The Laval Castle (in French: Château de Laval) is a castle in Laval, in the French department of Mayenne. Its foundation in the 10th century allowed the birth of the city. Emblematic monument of Laval, it occupies a rocky promontory above the Mayenne River. It is composed of two distinct ensembles: the Old Castle (in French: Vieux-Château), which corresponds to the medieval fortified castle, and the New Castle (in French: Château-Neuf), a Renaissance gallery transformed into a courthouse in the 19th century. These two monuments are on the list of the first 1,034 French historical monuments classified in 1840.
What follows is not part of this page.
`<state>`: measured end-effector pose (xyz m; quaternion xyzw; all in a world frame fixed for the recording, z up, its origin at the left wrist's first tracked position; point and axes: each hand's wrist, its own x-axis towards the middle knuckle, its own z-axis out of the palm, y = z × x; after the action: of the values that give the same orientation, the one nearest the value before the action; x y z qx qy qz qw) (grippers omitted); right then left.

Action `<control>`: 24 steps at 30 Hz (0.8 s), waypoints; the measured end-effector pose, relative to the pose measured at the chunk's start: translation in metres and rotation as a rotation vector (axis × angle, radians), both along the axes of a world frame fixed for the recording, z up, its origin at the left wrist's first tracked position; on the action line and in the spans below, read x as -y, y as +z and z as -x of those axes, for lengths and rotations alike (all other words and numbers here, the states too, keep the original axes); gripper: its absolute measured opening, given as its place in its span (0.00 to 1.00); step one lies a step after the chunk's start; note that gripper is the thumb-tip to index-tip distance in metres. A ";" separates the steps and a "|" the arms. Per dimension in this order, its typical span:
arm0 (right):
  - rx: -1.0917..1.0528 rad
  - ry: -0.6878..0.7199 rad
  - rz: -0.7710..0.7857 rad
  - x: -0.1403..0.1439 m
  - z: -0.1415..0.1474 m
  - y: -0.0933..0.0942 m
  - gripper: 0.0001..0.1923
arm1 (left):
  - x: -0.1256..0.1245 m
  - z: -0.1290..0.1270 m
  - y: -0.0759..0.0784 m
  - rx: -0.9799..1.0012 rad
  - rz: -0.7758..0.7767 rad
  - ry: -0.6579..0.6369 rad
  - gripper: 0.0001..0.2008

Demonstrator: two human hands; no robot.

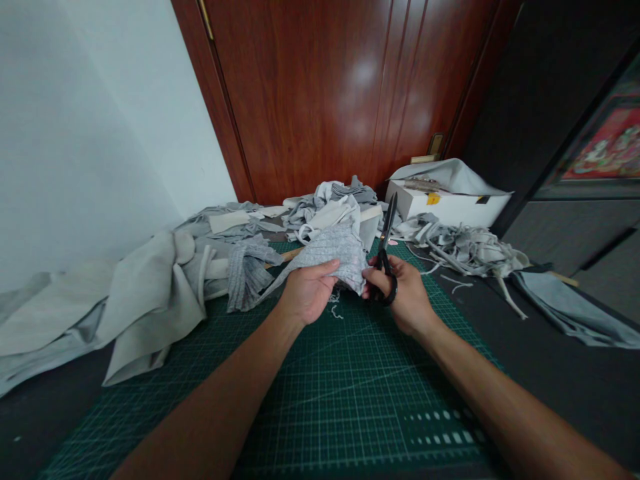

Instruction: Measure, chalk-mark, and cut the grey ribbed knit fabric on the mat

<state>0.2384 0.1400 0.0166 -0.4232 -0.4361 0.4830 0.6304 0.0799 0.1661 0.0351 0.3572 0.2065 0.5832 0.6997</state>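
Observation:
My left hand (307, 290) grips a piece of grey ribbed fabric (333, 252), lifted above the green cutting mat (350, 387). My right hand (407, 293) holds black scissors (386, 240) by the handles, blades pointing up and away, right beside the fabric's right edge. The thumb and fingers of the right hand also touch the fabric's lower corner. Small thread scraps (336, 308) lie on the mat under the hands.
Heaps of grey and beige fabric (150, 293) cover the left and back of the table. A white box (447, 200) stands at the back right, with fabric strips (465, 250) in front of it. A wooden door (340, 93) is behind.

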 end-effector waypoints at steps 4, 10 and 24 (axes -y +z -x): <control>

The history of the Château de Laval is closely linked to that of the House of Laval, which began with Guy I, the founder of the castle. The monument bears witness to the multiple alliances contracted by this family, as well as to its power, which grew from the 11th century until its disappearance at the end of the Renaissance. The Old Castle is remarkable for its 11th-century chapel as well as for its imposing main tower, topped by a 13th-century wooden hoarding, an exceptional example of medieval military architecture. The richly worked bays of the medieval dwellings, built in the early 16th century, and the gallery of the Château-Neuf, dating from the 1540s, are striking elements of the Renaissance that show the evolution of architecture at that time.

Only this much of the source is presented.